Targeted Therapies in Adult B-Cell Malignancies

1Department of Hematology, University Hospital, CHU Saint Eloi, 80 avenue Augustin Fliche, 34295 Montpellier Cedex 05, France
2Université Montpellier I, UFR Médecine, 34396 Montpellier, France

Received 13 March 2015; Revised 3 May 2015; Accepted 5 May 2015

Academic Editor: Haiqing Ma

Copyright © 2015 Jean-François Rossi. This is an open access article distributed under the Creative Commons Attribution License, which permits unrestricted use, distribution, and reproduction in any medium, provided the original work is properly cited.

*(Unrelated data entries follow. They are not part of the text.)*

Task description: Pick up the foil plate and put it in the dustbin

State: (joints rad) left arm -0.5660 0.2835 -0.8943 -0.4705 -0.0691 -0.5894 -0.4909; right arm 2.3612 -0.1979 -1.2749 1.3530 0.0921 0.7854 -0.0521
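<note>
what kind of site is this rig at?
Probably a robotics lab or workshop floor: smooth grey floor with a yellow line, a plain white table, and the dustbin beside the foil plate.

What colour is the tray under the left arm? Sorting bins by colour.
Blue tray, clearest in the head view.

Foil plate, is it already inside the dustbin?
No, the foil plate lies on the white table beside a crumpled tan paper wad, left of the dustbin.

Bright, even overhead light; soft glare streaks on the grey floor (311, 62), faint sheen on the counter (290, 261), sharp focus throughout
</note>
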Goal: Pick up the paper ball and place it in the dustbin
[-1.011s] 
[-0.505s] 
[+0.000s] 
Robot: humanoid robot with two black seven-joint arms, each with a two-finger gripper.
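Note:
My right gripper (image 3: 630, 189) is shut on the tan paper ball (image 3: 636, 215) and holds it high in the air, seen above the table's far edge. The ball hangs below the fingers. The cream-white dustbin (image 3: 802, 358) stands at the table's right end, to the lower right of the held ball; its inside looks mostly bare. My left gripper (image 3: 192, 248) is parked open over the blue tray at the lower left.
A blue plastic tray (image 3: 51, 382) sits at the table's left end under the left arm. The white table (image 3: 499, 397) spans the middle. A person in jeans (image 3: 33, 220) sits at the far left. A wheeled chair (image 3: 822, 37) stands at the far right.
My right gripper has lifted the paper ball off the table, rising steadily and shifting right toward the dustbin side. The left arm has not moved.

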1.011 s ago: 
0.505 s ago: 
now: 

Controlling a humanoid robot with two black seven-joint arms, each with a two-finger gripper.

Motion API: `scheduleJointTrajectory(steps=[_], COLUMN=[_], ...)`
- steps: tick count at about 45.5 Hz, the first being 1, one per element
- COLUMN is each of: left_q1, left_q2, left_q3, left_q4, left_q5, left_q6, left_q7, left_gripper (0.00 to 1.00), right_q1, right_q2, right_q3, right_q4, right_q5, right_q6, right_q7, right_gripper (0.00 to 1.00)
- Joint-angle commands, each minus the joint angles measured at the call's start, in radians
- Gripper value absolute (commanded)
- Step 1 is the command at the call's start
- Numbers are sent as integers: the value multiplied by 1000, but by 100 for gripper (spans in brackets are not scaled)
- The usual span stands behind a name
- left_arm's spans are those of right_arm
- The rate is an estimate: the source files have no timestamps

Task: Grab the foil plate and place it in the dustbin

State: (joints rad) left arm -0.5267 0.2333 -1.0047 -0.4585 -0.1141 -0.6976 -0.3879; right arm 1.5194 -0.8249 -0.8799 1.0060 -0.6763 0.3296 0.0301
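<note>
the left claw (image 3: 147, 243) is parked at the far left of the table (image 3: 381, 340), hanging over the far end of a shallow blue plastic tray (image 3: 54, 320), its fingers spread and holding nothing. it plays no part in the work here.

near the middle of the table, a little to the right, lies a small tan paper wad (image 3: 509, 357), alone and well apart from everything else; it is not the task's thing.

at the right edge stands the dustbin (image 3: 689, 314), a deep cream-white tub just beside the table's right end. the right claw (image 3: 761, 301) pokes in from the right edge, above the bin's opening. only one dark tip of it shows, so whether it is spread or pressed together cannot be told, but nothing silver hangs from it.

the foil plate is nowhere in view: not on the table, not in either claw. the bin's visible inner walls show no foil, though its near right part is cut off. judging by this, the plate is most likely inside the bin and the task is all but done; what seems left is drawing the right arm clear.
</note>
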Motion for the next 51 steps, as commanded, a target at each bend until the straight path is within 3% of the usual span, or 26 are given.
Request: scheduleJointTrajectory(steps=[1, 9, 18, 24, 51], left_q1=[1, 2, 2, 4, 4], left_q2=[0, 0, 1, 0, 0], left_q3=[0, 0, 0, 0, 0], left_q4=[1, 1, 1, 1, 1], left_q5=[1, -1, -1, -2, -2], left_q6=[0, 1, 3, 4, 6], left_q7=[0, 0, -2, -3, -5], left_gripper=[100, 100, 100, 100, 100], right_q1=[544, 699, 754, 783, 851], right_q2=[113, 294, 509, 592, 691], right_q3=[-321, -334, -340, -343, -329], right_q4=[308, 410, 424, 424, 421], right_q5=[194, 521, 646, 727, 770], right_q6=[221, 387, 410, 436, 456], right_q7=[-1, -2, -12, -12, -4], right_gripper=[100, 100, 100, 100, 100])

B-lymphocytes are programmed for the production of immunoglobulin (Ig) after antigen presentation, in the context of T-lymphocyte control within lymphoid organs. During this differentiation/activation process, B-lymphocytes exhibit different restricted or common surface markers, activation of cellular pathways that regulate cell cycle, metabolism, proteasome activity, and protein synthesis. All molecules involved in these different cellular mechanisms are potent therapeutic targets. Nowadays, due to the progress of the biology, more and more targeted drugs are identified, a situation that is correlated with an extended field of the targeted therapy. The full knowledge of the cellular machinery and cell-cell communication allows making the best choice to treat patients, in the context of personalized medicine. Also, focus should not be restricted to the immediate effects observed as clinical endpoints, that is, response rate, survival markers with conventional statistical methods, but it should consider the prediction of different clinical consequences due to other collateral drug targets, based on new methodologies. This means that new reflection and new bioclinical follow-up have to be monitored, particularly with the new drugs used with success in B-cell malignancies. This review discussed the principal aspects of such evident bioclinical progress.